De 2002 à 2012, au début de septembre à l’université, je demandais à mes étudiantes et étudiants si le 11 septembre leur disait quelque chose. La majorité me répondait : « Oui, c’est l’attentat contre les tours de New York par des terroristes islamistes. » Jamais l’un d’entre eux n’a évoqué le coup d’État (golpe) mené par le général Pinochet, appuyé par la CIA, contre le gouvernement socialiste légitime de Salvador Allende, en 1973.

Sans minimiser les conséquences désastreuses des attentats des tours aux États-Unis d’Amérique, celles du golpe sont encore plus terribles : 1 million d’exilés, près de 3000 personnes tuées, dont plusieurs disparues, près de 50 000 personnes emprisonnées pour des motifs politiques et plus de 27 000 personnes torturées durant la dictature, qui s’est prolongée jusqu’en 1990.

Ce coup d’État dans la partie sud de l’Amérique latine a suivi celui de l’Uruguay et précédé celui de l’Argentine. Les conséquences humaines, culturelles, politiques et économiques se sont fait sentir dans ces pays durant des décennies. Malgré cela, on en parle peu.
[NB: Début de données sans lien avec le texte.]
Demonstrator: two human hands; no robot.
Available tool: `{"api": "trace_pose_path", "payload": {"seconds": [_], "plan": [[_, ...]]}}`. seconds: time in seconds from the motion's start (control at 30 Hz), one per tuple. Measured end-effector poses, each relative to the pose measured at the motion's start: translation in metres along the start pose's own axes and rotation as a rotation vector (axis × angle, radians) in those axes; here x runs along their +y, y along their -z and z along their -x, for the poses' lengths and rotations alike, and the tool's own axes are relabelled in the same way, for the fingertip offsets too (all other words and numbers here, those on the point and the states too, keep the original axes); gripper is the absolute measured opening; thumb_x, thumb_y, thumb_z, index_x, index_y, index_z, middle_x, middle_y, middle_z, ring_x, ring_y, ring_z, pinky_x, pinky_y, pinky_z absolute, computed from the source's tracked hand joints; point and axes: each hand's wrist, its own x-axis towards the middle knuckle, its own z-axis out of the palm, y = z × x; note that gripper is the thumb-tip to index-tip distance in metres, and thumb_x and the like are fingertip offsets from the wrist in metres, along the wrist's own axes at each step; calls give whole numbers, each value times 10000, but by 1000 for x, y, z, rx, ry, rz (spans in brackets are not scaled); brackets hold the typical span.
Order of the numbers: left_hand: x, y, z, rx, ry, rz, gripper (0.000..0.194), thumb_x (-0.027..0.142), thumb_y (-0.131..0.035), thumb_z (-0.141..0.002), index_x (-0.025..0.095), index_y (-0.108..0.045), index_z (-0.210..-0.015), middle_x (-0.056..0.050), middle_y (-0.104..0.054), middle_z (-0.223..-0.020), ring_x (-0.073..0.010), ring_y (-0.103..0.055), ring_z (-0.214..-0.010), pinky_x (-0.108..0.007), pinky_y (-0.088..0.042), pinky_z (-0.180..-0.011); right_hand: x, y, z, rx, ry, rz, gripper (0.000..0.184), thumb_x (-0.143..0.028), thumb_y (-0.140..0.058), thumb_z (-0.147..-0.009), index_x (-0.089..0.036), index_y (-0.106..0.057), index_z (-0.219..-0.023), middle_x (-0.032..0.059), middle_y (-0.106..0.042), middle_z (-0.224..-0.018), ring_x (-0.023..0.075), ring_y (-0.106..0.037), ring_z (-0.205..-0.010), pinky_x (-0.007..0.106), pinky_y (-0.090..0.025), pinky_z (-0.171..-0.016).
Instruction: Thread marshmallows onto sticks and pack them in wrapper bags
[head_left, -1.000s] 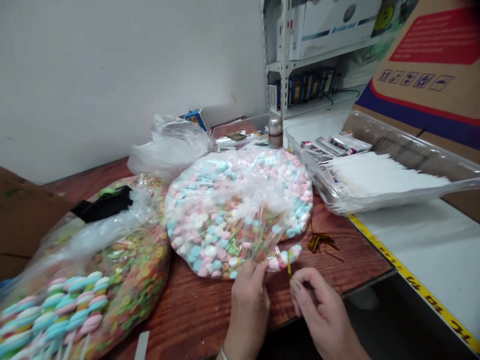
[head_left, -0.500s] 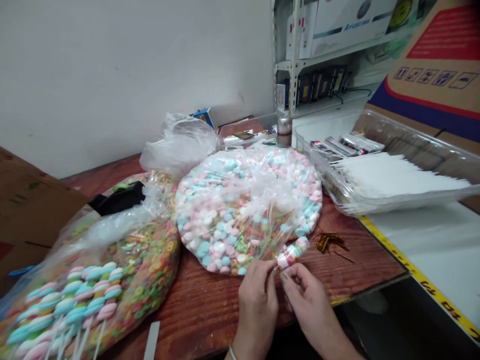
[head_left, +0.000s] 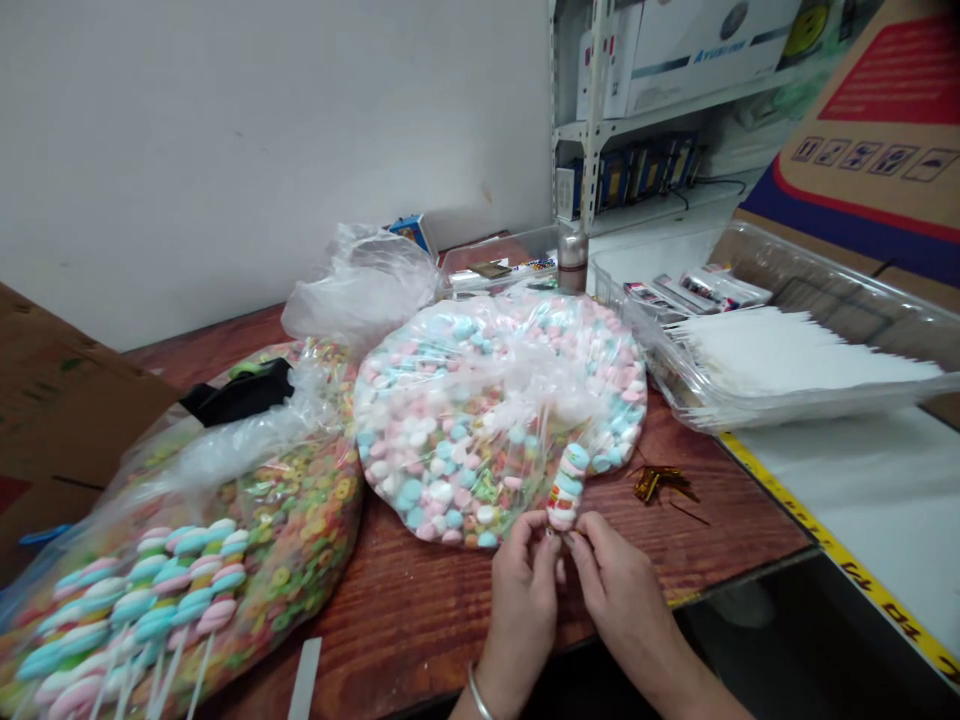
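left hand (head_left: 519,610), right hand (head_left: 622,600) — together, clamped on marshmallow twist (head_left: 565,488) | candy bag (head_left: 465,440) just behind | table edge (head_left: 750,570) near

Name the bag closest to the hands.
The round clear bag of pastel candy pieces, just behind the left hand and right hand pinching a marshmallow pop; the other bag, further left, holds cereal rings and marshmallow pops.
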Motion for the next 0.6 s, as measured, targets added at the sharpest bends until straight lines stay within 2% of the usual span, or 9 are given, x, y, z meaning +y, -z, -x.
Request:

Création du Comité Québec-Chili

Moi, je m’en souviens comme si c’était avant-hier. Le 11 septembre 1973, mon père, Michel Chartrand, président du Conseil central des syndicats nationaux (CSN), Jean Ménard, un prêtre ayant vécu de nombreuses années au Chili et revenu au Québec peu avant le golpe, et moi nous sommes dit : « Il faut faire vite quelque chose. » Nous avons donc organisé une rencontre le 19 septembre. Ce fut la fondation d’un comité de soutien à la résistance populaire du peuple chilien, le Comité Québec-Chili, pour informer et mobiliser le plus de monde possible partout au Québec.

Ce que nous recherchions, c’était d’une part informer et faire réfléchir les Québécois sur les grands enjeux politiques et économiques de la planète et, de l’autre, soutenir ceux et celles qui, au Chili, résistaient. Avec le Chili, on avait un exemple de l’impérialisme américain armé qui intervient contre un peuple qui s’est donné un gouvernement démocratiquement.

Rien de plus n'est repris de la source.